=== PROVIDED MATERIAL ===
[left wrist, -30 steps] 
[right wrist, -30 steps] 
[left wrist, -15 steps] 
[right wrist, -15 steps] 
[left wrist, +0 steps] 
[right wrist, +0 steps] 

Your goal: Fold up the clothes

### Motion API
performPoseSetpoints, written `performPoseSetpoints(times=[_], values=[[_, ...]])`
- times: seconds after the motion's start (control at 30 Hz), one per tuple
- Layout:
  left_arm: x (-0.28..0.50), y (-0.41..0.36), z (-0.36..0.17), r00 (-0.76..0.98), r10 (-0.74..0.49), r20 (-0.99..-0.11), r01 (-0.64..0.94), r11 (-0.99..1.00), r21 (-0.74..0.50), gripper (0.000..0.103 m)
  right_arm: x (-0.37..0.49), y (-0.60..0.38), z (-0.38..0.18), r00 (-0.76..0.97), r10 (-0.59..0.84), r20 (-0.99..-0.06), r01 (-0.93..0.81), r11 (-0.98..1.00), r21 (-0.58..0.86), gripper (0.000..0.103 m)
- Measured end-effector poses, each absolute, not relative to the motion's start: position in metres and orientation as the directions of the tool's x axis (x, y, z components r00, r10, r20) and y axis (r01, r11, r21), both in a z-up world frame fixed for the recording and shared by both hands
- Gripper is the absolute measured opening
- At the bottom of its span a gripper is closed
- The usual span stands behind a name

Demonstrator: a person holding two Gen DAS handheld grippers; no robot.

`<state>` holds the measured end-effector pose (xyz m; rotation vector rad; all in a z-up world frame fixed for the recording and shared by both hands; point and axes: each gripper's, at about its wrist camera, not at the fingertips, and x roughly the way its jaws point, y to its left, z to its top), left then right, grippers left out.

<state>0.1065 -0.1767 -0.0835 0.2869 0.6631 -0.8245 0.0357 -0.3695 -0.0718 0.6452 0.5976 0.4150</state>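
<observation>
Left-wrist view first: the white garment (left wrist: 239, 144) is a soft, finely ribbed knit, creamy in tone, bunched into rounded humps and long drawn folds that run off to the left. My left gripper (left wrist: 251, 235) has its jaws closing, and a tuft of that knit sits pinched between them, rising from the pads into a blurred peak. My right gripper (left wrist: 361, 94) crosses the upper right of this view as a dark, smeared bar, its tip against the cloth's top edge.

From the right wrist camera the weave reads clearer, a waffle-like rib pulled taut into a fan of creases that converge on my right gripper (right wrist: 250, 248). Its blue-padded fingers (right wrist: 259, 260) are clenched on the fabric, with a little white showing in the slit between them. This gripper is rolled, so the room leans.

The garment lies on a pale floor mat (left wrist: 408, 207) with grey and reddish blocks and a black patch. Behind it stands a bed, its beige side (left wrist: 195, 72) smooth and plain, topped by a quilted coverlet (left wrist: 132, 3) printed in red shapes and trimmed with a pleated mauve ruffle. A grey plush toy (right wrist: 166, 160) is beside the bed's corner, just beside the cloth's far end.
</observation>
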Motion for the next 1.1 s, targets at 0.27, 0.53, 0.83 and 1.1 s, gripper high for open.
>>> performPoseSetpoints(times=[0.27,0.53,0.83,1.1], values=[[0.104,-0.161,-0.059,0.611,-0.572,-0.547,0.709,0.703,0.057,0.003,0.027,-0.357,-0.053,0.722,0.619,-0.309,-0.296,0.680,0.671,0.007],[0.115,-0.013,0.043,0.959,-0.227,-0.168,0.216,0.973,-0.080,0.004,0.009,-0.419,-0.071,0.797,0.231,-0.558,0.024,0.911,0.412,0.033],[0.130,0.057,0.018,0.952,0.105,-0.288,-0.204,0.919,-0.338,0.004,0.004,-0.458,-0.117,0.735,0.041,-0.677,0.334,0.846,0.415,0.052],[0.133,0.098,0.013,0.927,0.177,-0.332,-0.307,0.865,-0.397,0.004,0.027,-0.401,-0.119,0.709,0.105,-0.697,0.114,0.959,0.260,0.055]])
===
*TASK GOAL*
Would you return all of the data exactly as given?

*WRITTEN ANSWER*
[left wrist, -30 steps] 
[right wrist, -30 steps] 
[left wrist, -15 steps] 
[right wrist, -15 steps] 
[left wrist, +0 steps] 
[right wrist, +0 steps] 

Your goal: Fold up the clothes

### Motion API
performPoseSetpoints, written `performPoseSetpoints(times=[_], values=[[_, ...]])`
- times: seconds after the motion's start (control at 30 Hz), one per tuple
- Layout:
  left_arm: x (-0.28..0.50), y (-0.41..0.36), z (-0.36..0.17), r00 (-0.76..0.98), r10 (-0.74..0.49), r20 (-0.99..-0.11), r01 (-0.64..0.94), r11 (-0.99..1.00), r21 (-0.74..0.50), gripper (0.000..0.103 m)
  right_arm: x (-0.37..0.49), y (-0.60..0.38), z (-0.38..0.18), r00 (-0.76..0.97), r10 (-0.59..0.84), r20 (-0.99..-0.06), r01 (-0.93..0.81), r11 (-0.98..1.00), r21 (-0.58..0.86), gripper (0.000..0.103 m)
- Measured end-effector poses, each absolute, not relative to the motion's start: position in metres and orientation as the directions of the tool's x axis (x, y, z components r00, r10, r20) and y axis (r01, r11, r21), both in a z-up world frame fixed for the recording and shared by both hands
- Gripper is the absolute measured opening
- At the bottom of its span a gripper is closed
- The usual span stands behind a name

Demonstrator: a person holding two Gen DAS handheld grippers; no robot.

`<state>` holds the measured end-effector pose (xyz m; rotation vector rad; all in a z-up world frame fixed for the recording and shared by both hands; point and axes: each gripper's, at about its wrist camera, not at the fingertips, and x roughly the way its jaws point, y to its left, z to its top), left then right, grippers left out.

<state>0.1065 -0.1767 -0.0835 0.2869 0.6631 -0.8245 0.0357 -0.3695 -0.0718 0.6452 0.5976 0.4150</state>
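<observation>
Left-wrist view first: the white garment (left wrist: 239, 144) is a soft, finely ribbed knit, creamy in tone, bunched into rounded humps and long drawn folds that run off to the left. My left gripper (left wrist: 251, 235) has its jaws closing, and a tuft of that knit sits pinched between them, rising from the pads into a blurred peak. My right gripper (left wrist: 361, 94) crosses the upper right of this view as a dark, smeared bar, its tip against the cloth's top edge.

From the right wrist camera the weave reads clearer, a waffle-like rib pulled taut into a fan of creases that converge on my right gripper (right wrist: 250, 248). Its blue-padded fingers (right wrist: 259, 260) are clenched on the fabric, with a little white showing in the slit between them. This gripper is rolled, so the room leans.

The garment lies on a pale floor mat (left wrist: 408, 207) with grey and reddish blocks and a black patch. Behind it stands a bed, its beige side (left wrist: 195, 72) smooth and plain, topped by a quilted coverlet (left wrist: 132, 3) printed in red shapes and trimmed with a pleated mauve ruffle. A grey plush toy (right wrist: 166, 160) is beside the bed's corner, just beside the cloth's far end.
</observation>
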Motion for the next 1.1 s, targets at 0.27, 0.53, 0.83 and 1.1 s, gripper high for open.
>>> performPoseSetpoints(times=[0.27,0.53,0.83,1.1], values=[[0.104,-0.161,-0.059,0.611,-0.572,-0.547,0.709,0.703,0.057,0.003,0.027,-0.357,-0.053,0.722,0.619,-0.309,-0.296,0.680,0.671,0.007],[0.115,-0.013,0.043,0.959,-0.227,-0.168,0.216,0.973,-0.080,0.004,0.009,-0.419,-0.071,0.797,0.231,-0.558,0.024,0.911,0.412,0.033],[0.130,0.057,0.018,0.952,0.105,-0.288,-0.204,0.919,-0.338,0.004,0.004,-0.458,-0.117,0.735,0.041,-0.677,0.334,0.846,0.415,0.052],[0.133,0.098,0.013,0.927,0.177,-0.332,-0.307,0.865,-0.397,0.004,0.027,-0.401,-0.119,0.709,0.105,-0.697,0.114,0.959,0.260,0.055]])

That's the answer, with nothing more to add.